YOUR GOAL: Can the lines below, from the one that holds "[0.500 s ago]" to the very end, be echoed exactly, with both ends included and no pictures?

____________________

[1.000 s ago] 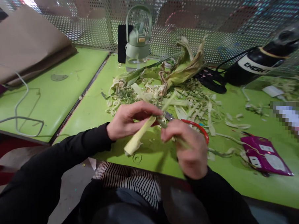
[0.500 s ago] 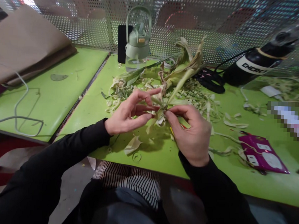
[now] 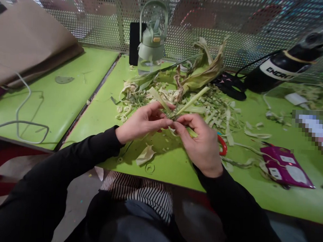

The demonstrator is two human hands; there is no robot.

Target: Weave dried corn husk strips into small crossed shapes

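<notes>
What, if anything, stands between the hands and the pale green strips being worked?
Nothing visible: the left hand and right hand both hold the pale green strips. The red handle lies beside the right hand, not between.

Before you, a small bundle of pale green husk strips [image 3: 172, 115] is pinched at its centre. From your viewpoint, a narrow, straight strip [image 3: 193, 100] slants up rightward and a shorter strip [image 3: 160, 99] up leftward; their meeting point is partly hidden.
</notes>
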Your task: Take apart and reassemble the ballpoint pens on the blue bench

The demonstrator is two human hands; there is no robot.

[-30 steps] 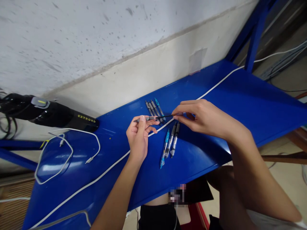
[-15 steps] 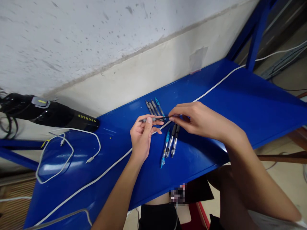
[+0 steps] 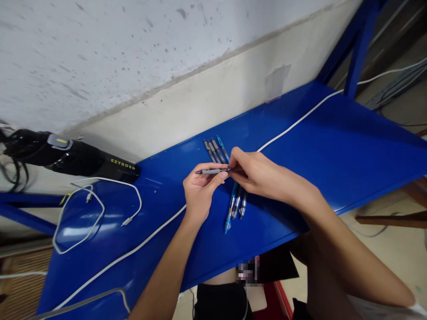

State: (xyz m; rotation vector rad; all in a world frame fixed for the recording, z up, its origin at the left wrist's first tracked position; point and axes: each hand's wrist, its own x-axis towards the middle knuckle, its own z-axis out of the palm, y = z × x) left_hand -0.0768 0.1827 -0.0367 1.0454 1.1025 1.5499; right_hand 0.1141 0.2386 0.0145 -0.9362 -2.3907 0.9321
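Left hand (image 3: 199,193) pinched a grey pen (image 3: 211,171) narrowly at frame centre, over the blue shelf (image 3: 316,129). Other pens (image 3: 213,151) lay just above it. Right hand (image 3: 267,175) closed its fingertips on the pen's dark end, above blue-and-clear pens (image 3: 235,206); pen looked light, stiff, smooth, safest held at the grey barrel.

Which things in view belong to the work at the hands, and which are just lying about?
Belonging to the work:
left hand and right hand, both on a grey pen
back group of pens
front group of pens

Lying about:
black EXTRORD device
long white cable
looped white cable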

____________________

WRITTEN REPLY:
[0.500 s ago] 
[now] 

The demonstrator is two human hands; there is no robot.

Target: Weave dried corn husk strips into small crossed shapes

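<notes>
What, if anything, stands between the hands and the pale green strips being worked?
Nothing visible: the left hand and right hand both hold the pale green strips. The red handle lies beside the right hand, not between.

Before you, a small bundle of pale green husk strips [image 3: 172, 115] is pinched at its centre. From your viewpoint, a narrow, straight strip [image 3: 193, 100] slants up rightward and a shorter strip [image 3: 160, 99] up leftward; their meeting point is partly hidden.
</notes>
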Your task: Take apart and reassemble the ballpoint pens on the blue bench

The demonstrator is two human hands; there is no robot.

[-30 steps] 
[-15 steps] 
[+0 steps] 

State: (xyz m; rotation vector rad; all in a world frame fixed for the recording, z up, its origin at the left wrist's first tracked position; point and axes: each hand's wrist, its own x-axis towards the middle knuckle, its own z-axis out of the palm, y = z × x) left_hand -0.0768 0.1827 -0.0367 1.0454 1.1025 1.5499; right_hand 0.1141 0.2386 0.0145 -0.9362 -2.3907 0.9321
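Left hand (image 3: 199,193) pinched a grey pen (image 3: 211,171) narrowly at frame centre, over the blue shelf (image 3: 316,129). Other pens (image 3: 213,151) lay just above it. Right hand (image 3: 267,175) closed its fingertips on the pen's dark end, above blue-and-clear pens (image 3: 235,206); pen looked light, stiff, smooth, safest held at the grey barrel.

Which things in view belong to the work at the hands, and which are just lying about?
Belonging to the work:
left hand and right hand, both on a grey pen
back group of pens
front group of pens

Lying about:
black EXTRORD device
long white cable
looped white cable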

The output is finished.